Later, more prayer rooms for women were added ­ the southern one at the end of the sixteenth century and the northern one in the second quarter of the seventeenth century, together with a special chamber for the Jewish community council, above the vestibule. Like the vestibule, that room was connected with the council building, adjoining the western annexes to the synagogue. The synagogue and the council building formed the true religious and administrative center of Kazimierz's Jewish community. This building complex survived until the 1880's, when the building was pulled down.

The western facade, uncovered when the building was demolished, was reconstructed by Jan Sas­Zubrzych in 1891. Before the First World War and afterwards, the synagogue underwent a long renovation, after designs made by the well­known Krakow architect Zygmunt Hendel in 1904, 1913 and 1923. This work significantly improved the synagogue physically and functionally and added Neo­Renaissance detail to its architecture, in harmony with its older historical structure.

The western annex was made straight to form a right angle (its upper floor had been built in the nineteenth century already), and a colonnade porch was added. The rooms above the vestibule gained a new, broad staircase. The street level around the synagogue was lowered down to its sixteenth­century level, surrounded by a new decorative fence.

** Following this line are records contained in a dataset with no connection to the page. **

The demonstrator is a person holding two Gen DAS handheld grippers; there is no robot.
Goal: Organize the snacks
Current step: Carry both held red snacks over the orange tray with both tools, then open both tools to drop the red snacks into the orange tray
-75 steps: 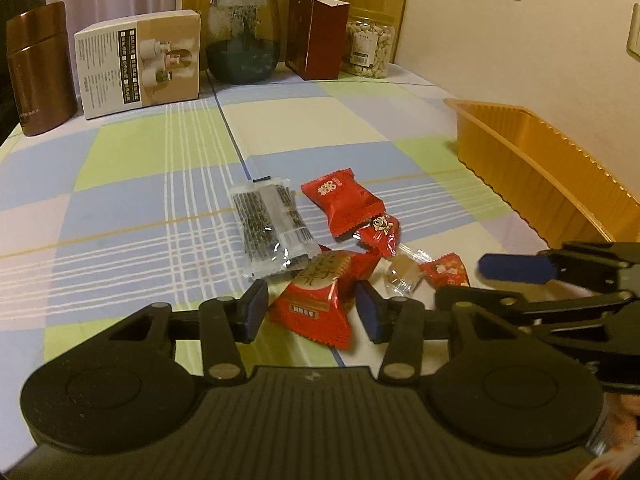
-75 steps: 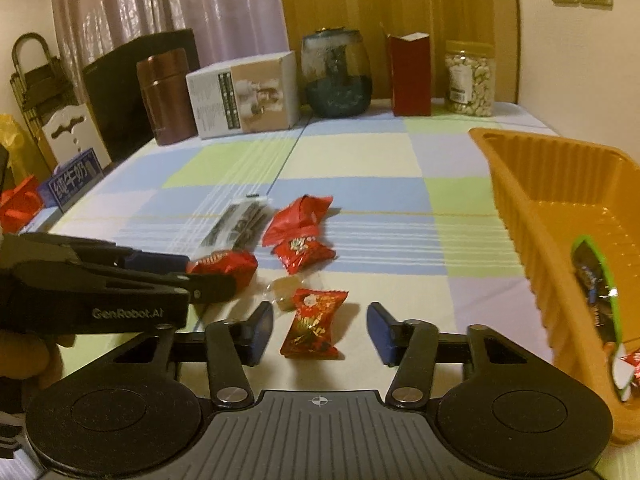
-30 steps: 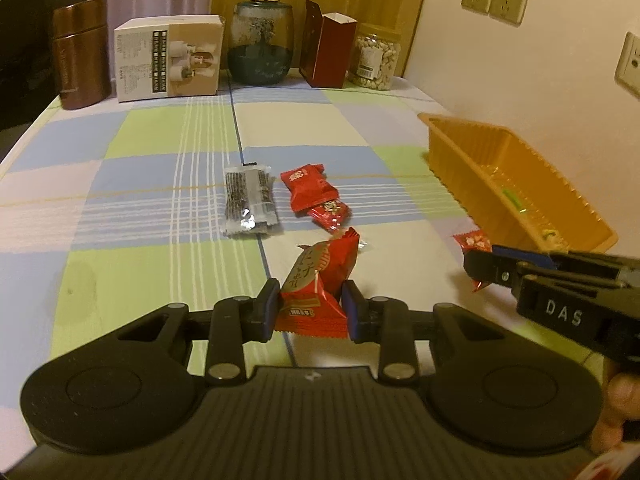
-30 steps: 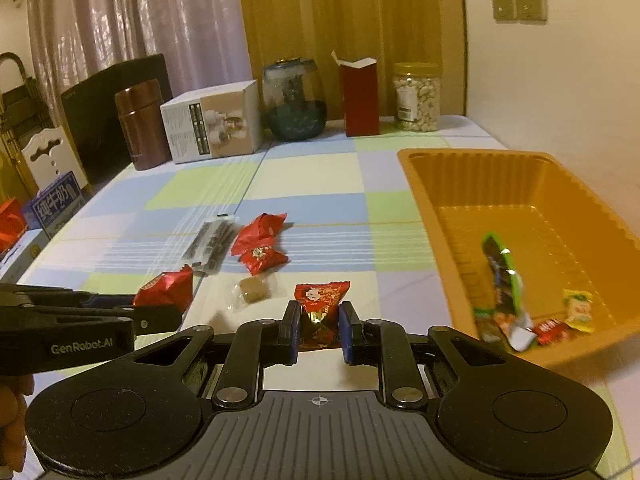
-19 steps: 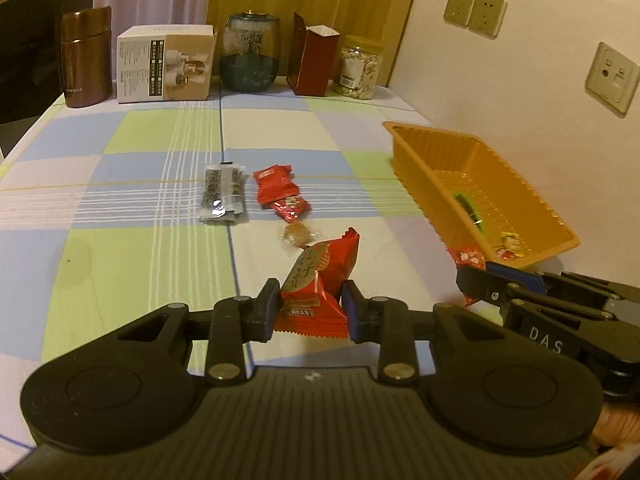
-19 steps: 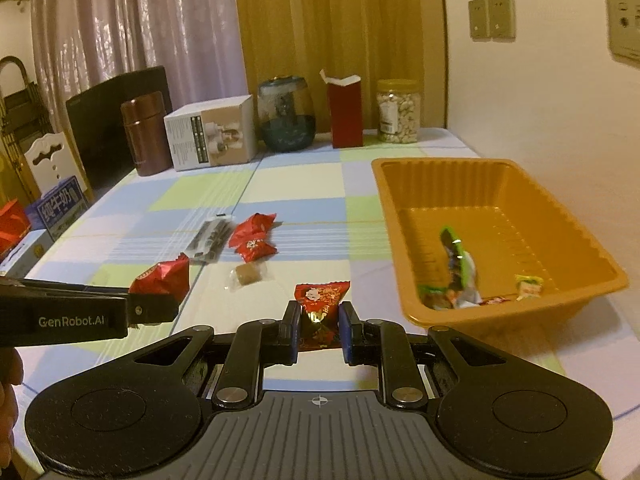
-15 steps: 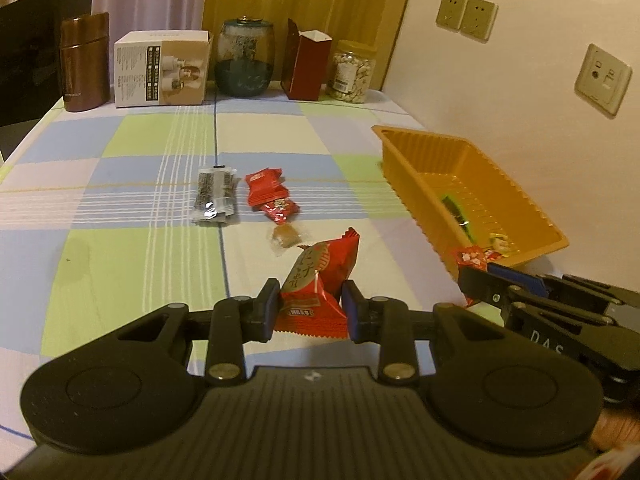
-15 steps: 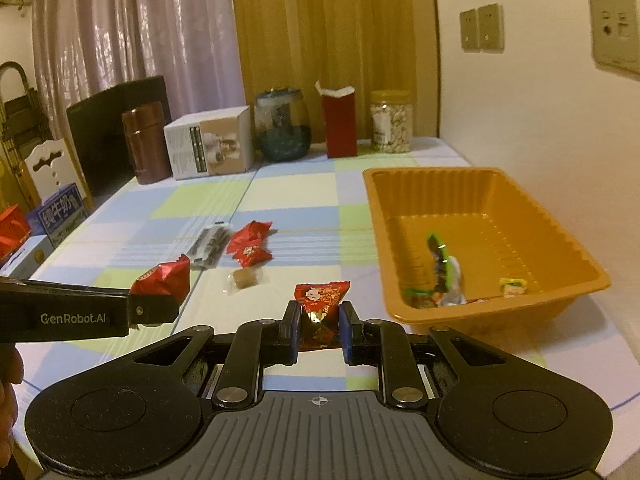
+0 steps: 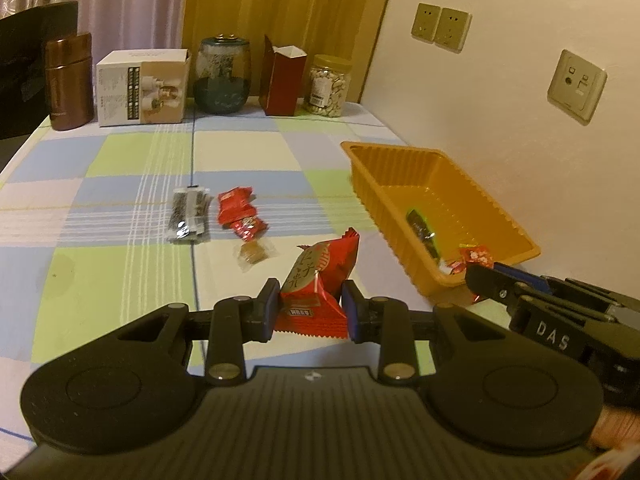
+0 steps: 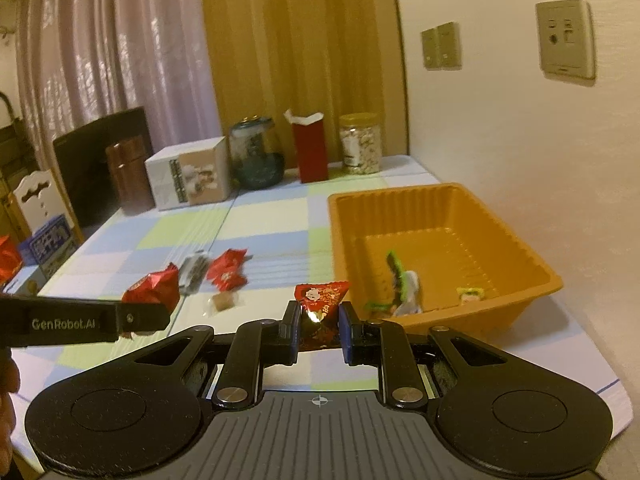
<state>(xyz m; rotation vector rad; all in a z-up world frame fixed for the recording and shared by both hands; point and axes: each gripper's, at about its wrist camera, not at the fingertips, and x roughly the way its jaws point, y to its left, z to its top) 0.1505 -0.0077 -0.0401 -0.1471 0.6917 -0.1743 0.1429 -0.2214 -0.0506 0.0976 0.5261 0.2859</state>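
left gripper (image 9: 310, 310) pinching large red snack packet (image 9: 318, 280) | right gripper (image 10: 319, 330) pinching small red candy (image 10: 320, 300)

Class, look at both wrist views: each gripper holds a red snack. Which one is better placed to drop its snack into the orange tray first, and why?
Probably the right. The right gripper with its small red candy sits beside the orange tray's near corner. The left gripper and its red packet hang further out over the table.

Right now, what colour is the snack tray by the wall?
Orange. The snack tray shows best in the right wrist view.
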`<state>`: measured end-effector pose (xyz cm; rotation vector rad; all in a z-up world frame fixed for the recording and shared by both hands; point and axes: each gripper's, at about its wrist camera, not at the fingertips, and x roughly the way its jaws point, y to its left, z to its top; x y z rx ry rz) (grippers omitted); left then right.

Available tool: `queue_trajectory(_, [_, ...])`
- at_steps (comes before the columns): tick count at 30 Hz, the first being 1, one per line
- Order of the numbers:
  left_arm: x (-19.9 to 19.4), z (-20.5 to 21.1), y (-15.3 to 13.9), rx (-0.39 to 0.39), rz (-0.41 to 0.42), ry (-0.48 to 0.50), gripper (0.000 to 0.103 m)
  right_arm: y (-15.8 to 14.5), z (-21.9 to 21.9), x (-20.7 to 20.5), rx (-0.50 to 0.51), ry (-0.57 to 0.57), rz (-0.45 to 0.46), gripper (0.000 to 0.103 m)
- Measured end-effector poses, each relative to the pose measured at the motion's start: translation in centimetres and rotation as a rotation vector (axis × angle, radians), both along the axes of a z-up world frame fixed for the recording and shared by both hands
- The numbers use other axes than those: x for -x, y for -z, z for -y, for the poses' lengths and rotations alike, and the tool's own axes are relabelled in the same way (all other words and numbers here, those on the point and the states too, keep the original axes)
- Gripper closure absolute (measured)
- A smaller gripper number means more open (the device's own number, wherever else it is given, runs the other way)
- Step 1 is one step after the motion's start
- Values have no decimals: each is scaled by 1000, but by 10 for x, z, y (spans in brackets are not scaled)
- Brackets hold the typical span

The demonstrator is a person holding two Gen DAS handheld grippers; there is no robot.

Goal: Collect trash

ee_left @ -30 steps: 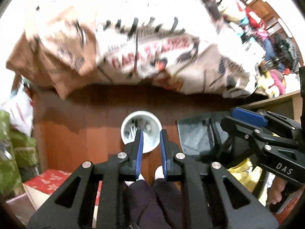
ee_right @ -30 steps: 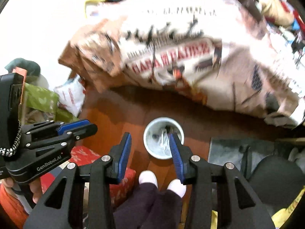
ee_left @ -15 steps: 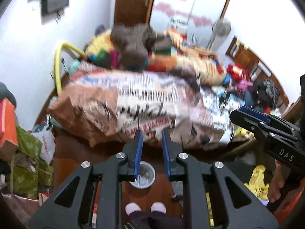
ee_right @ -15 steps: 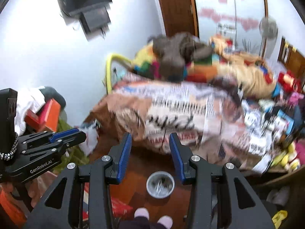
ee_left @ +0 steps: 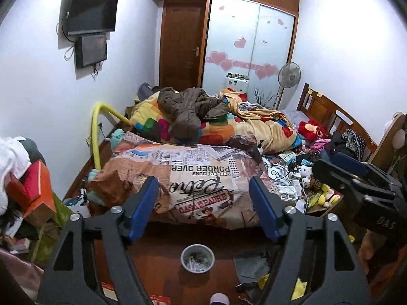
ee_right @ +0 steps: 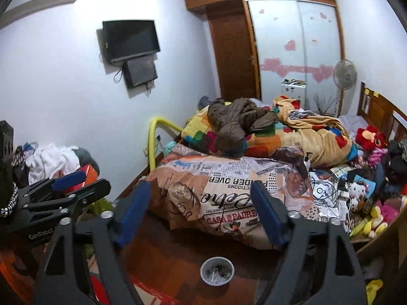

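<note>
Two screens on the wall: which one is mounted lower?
The smaller screen is the lower one, tilted and hanging just under the larger TV, with loose cables dangling beside and beneath it.

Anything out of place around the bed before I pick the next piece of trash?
Yes. The bed's right side is strewn with cables, papers and small toys, a brown jacket lies heaped on the colourful blanket, and a small bin sits on the floor below. Both tools are empty, jaws opening.
</note>
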<state>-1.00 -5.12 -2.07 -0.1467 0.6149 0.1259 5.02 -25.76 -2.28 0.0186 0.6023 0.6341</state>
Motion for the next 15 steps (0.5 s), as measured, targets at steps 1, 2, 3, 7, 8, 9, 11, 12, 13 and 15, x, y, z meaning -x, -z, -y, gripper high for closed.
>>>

During the Second World War, when the Germans set up a ghetto  in Podgorze and moved all the Jewish people who remained in Krakow to the ghetto in March 1941, the synagogue was taken over by the German Fiduciary Office and was used as an army warehouse. Its furnishings were either destroyed or taken away. At the end of 1944 the vaulting collapsed, perhaps purposely destroyed. After the war the synagogue remained abandoned and ruined for several years. In the early 1950's some temporary protection was ordered by the City Curator of Historic Monuments in Krakow.

In 1956­59, a complete renovation was done by the Atelier for the Renovation of Historic Monuments in Krakow. The vaulting in the main room, a new bimah, the Ark, the main portal and the Baroque treasury box next to it were restored, and the uncovered wall paintings underwent conservation. All the annexes to the main room were substantially renovated. At the same time, the synagogue was adapted to its new function as a Judaica museum. For this purpose, the former old women's rooms, which at one time had separate entrances from the outside, were connected by passageways to the men's synagogue, replacing the original interior bays.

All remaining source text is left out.